Saat menyambut Perdana Menteri Inggris periode 1997-2008 itu, Presiden Yudhoyono ditemani sejumlah pejabat antara lain Menteri Luar Negeri Marty Natalegawa dan Menteri Agama Lukman Hakim Saefuddin.
SBY juga menyambut dengan hangat Tony Blair dan mengingat saat kunjungan Blair yang pertama ke Indonesia tepatnya ke Jakarta pada 2006 lalu.
"Dalam kunjungan pertama itu, saya mengingat Anda berbicara pentingnya merangkul Islam dan Barat serta bekerja sama mengatasi radikalisme," ucap Presiden SBY.

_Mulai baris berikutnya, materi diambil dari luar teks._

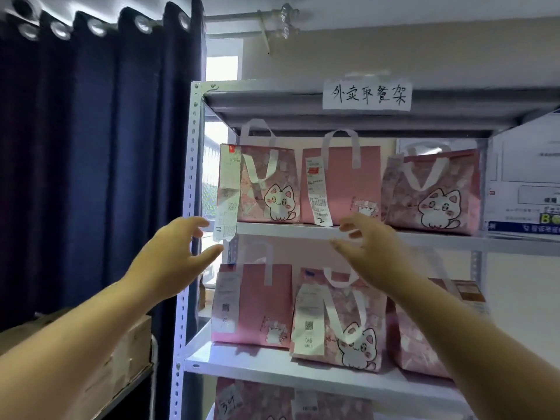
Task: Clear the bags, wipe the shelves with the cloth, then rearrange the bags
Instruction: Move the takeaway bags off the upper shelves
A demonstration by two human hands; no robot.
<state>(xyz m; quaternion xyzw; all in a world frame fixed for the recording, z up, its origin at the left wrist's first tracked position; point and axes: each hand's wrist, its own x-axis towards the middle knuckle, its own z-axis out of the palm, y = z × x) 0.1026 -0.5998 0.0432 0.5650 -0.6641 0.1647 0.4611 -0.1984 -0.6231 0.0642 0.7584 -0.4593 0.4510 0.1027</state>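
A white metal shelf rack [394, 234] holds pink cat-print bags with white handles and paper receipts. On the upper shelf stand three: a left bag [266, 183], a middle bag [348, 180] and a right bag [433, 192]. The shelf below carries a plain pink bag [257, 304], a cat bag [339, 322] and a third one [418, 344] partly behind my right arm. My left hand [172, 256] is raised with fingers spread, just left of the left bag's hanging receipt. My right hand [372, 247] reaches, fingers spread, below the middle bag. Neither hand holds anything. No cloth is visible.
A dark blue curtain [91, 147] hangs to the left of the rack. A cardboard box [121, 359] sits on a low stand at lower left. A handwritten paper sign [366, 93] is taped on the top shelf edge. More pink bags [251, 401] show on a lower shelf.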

Selain itu, lanjut Presiden, dirinya juga mengingat berbagai upaya yang dilakukan Tony Blair dalam mengatasi beragam persoalan global.
Kedatangan Tony Blair itu berlangsung di tengah persiapan penduduk Skotlandia yang pada tanggal 18 September mendatang akan memutuskan apakah bakal memisahkan diri dari Inggris Raya atau tidak.

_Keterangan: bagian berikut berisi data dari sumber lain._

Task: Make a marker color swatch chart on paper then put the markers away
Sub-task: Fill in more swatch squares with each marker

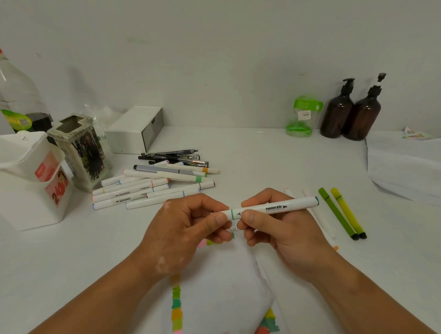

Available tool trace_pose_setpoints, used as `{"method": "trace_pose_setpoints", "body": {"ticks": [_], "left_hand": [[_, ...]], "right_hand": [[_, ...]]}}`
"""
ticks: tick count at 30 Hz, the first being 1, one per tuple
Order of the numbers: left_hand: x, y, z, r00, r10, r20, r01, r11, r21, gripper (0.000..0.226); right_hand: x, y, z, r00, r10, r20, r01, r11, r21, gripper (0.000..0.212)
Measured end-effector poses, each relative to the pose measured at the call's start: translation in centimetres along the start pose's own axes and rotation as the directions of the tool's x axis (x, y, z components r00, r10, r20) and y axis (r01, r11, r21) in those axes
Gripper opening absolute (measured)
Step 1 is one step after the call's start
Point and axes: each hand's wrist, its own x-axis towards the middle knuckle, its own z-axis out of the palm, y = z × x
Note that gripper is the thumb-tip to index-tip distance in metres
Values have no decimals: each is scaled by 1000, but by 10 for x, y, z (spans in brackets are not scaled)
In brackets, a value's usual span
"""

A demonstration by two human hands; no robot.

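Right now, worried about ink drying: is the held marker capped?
Capped, it seems: no tip shows on the marker; left hand pinches its cap, right hand holds the barrel.

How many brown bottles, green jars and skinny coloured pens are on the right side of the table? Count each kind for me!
brown pump bottles: 2
green-lidded jar: 1
skinny green pen: 1
skinny yellow pen: 1
Total: 5
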Motion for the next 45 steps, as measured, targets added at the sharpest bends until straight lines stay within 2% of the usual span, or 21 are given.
{"method": "trace_pose_setpoints", "body": {"ticks": [3, 5, 7, 8, 9, 10, 12, 13, 15, 18, 21, 26, 28, 32, 36, 41, 43, 45], "left_hand": [[2, -2, -3, 1000, 14, 12, -15, 997, 78, 14], [4, -4, -8, 1000, 19, -13, -17, 991, 136, 15], [6, -3, -15, 999, 6, -44, 3, 982, 190, 18], [6, -4, -19, 999, 2, -51, 9, 977, 212, 19], [6, -4, -22, 999, 5, -51, 7, 973, 233, 20], [6, -5, -22, 999, 17, -46, -4, 965, 263, 20], [4, -6, -19, 998, 67, -7, -60, 934, 353, 20], [3, -7, -15, 995, 93, 21, -94, 913, 398, 22], [2, -9, -11, 991, 128, 37, -130, 869, 477, 28], [7, -15, -19, 985, 148, -85, -74, 820, 568, 28], [15, -20, -36, 957, 172, -235, 39, 722, 690, 18], [21, -30, -65, 888, 234, -395, 194, 589, 785, 16], [22, -34, -68, 885, 215, -414, 235, 561, 794, 19], [24, -37, -68, 904, 159, -396, 274, 495, 824, 27], [24, -37, -67, 904, 120, -411, 317, 458, 830, 28], [23, -36, -64, 937, 41, -347, 290, 464, 837, 26], [23, -35, -59, 944, 46, -327, 259, 510, 821, 23], [21, -31, -52, 938, 45, -343, 229, 661, 715, 17]], "right_hand": [[1, -4, -4, 999, -3, 35, 4, 999, -43, 12], [2, -8, -12, 988, 43, 148, -44, 999, 6, 38], [1, -14, -22, 946, 108, 305, -143, 985, 95, 68], [0, -16, -26, 924, 133, 357, -185, 976, 114, 75], [0, -18, -28, 910, 162, 381, -216, 971, 104, 75], [0, -19, -28, 909, 190, 372, -225, 973, 53, 64], [-1, -16, -21, 944, 209, 255, -158, 966, -204, 26], [-1, -12, -16, 966, 189, 178, -112, 921, -372, 12], [-1, -2, -8, 988, 135, 81, -60, 800, -598, 14], [5, 3, -11, 993, -33, -110, -59, 681, -730, 14], [11, -1, -31, 935, -166, -313, -190, 512, -838, 14], [16, 4, -47, 904, -148, -401, -349, 284, -893, 9], [18, 4, -49, 902, -121, -415, -379, 241, -893, 12], [18, 6, -57, 876, -137, -462, -428, 220, -876, 12], [14, 6, -62, 859, -171, -482, -437, 242, -866, 10], [13, 4, -60, 849, -204, -487, -431, 265, -863, 11], [15, 2, -55, 857, -231, -460, -374, 333, -865, 16], [15, 3, -47, 889, -247, -386, -271, 394, -878, 24]]}}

Sebelumnya, Perdana Menteri Inggris David Cameron, Rabu (10/9), menyerukan kepada pemilih di Skotlandia untuk menolak kemerdekaan dalam referendum pekan depan.
Cameron menulis di surat kabar Daily Mail menjelang perjalanan kejutan ke Skotlandia dalam upaya melestarikan persatuan Inggris dan Skotlandia yang telah berlangsung selama lebih dari 300 tahun.
"Inggris Raya adalah negara berharga dan istimewa. Itulah yang dipertaruhkan. Jadi janganlah ada satu orang pun di Skotlandia yang ragu. Kami sangat ingin kalian tinggal, kami tidak ingin keluarga bangsa-bangsa ini terpecah belah," tulis Cameron sebagaimana dikutip kantor berita AFP.